A data science life cycle is an iterative set of steps you take to deliver a data science project or product. Because every data science project and team are different, every specific data science life cycle is different. However, most data science projects tend to flow through the same general life cycle.
With help from our friends at ACME, Inc, we’ll illustrate how a hypothetical project progresses through a typical data science life cycle framework.
A General Data Science Life Cycle
Some data science life cycles narrowly focus on just the data, modeling, and assessment steps. Others are more comprehensive and start with business understanding and end with deployment.
And the one we’ll walk through is even more extensive to include operations. It also emphasizes agility more than other life cycles.
This life cycle has five steps:
- Problem Definition
- Data Investigation and Cleaning
- Minimal Viable Model
- Deployment and Enhancements
- Data Science Ops
These are not linear steps. You will start with step one and then proceed to step two. However, from there, you should naturally flow among the steps as necessary.
Several small iterative steps are better than a few larger comprehensive phases.
Data Science Life Cycle Case Study at ACME
In this purple text, we’ll follow a story that demonstrates this life cycle.
Imagine that you are the Director of the Data Science Center of Excellence at ACME, Inc — a large anvil manufacturing company. A Human Resources Director asks if you can help reduce the company’s spiraling recruitment costs.
Let’s see if you can. But first, let’s define the problem.
Data Science Life Cycle Training
Given the requests Jeff and I have had to provide training, we’ve helped launch the Data Science Process Alliance. Learn about the individual data science certifications or for a brief life cycle overview, read on…
I. Problem Definition
What does this Phase Accomplish?
Just like any good business or IT-focused life cycle, a good data science life cycle starts with “why”. If you’re asking “Why start with why?” (good for you), then read the top point in How to Lead Data Science Teams.
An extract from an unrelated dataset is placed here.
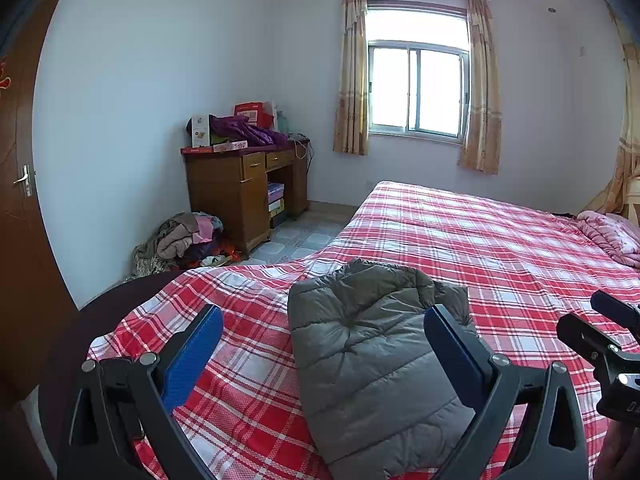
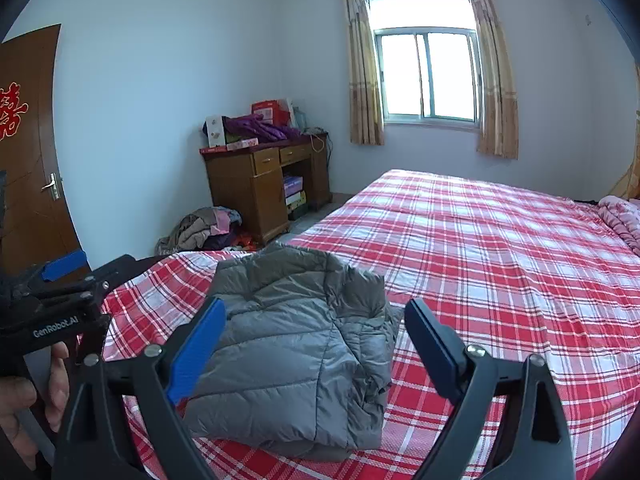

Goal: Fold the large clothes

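A grey quilted puffer jacket point(image 1: 372, 364) lies folded into a compact bundle on the near corner of the red-and-white plaid bed point(image 1: 500, 248). It also shows in the right wrist view point(image 2: 288, 344). My left gripper point(image 1: 324, 340) is open and empty, held above the jacket's near end. My right gripper point(image 2: 316, 332) is open and empty, raised over the jacket's right side. The right gripper shows at the right edge of the left wrist view point(image 1: 608, 332), and the left gripper at the left edge of the right wrist view point(image 2: 60, 280).
A wooden desk point(image 1: 244, 184) piled with boxes and purple cloth stands by the far wall. A heap of clothes point(image 1: 184, 240) lies on the floor beside it. A pink quilt point(image 1: 612, 236) sits at the bed's far right. A brown door point(image 2: 32, 160) is at left.
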A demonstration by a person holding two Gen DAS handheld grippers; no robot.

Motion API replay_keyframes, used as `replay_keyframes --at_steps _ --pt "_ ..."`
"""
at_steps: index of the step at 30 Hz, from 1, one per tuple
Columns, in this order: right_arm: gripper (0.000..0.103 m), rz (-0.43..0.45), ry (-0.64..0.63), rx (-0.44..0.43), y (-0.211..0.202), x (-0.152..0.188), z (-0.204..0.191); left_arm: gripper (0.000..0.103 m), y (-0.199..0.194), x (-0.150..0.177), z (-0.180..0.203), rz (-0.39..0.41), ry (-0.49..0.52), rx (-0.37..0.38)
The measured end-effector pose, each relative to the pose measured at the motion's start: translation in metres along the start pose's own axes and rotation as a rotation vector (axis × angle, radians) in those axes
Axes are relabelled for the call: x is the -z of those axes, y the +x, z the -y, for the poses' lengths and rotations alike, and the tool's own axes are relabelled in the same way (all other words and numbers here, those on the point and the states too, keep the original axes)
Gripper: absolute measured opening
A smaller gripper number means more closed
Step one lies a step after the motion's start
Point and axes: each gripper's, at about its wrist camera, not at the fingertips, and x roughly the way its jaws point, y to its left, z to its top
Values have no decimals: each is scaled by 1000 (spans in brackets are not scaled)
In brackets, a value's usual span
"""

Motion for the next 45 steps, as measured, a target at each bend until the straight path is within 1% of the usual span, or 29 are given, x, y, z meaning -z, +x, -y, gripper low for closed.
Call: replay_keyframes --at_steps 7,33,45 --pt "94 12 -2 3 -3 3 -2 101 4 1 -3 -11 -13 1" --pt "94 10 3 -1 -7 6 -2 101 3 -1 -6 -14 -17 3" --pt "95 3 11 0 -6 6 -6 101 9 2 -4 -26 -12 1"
Generally, the project lead or product manager manages this phase. Regardless, this initial phase should:
- State clearly the problem to be solved and why
- Motivate everyone involved to push toward this why
- Define the potential value of the forthcoming project
- Identify the project risks including ethical considerations
- Identify the key stakeholders
- Align the stakeholders with the data science team
- Research related high-level information
- Assess the resources (people and infrastructure) you’ll likely need
- Develop and communicate a high-level, flexible project plan
- Identify the type of problem being solved*
- Get buy-in for the project
What’s Unique in this Life Cycle?
Not much. Does the above list sound generic? Yup. Kicking off a data science project should focus on many of the best practices from general project management. However, there are distinct nuances as described in 10 Questions to Ask Before Starting a Data Science Project.
I’ll highlight just one often overlooked point.
*Identify the type of problem being solved. Many assume that advanced data science methods are the solution. This is often not the case. Therefore a key question you should ask throughout the project (and especially in the early phases) is: “Is the problem best solved by machine learning or something else?” Check out Matt’s post on The Limitations of Machine Learning to dive deeper into this.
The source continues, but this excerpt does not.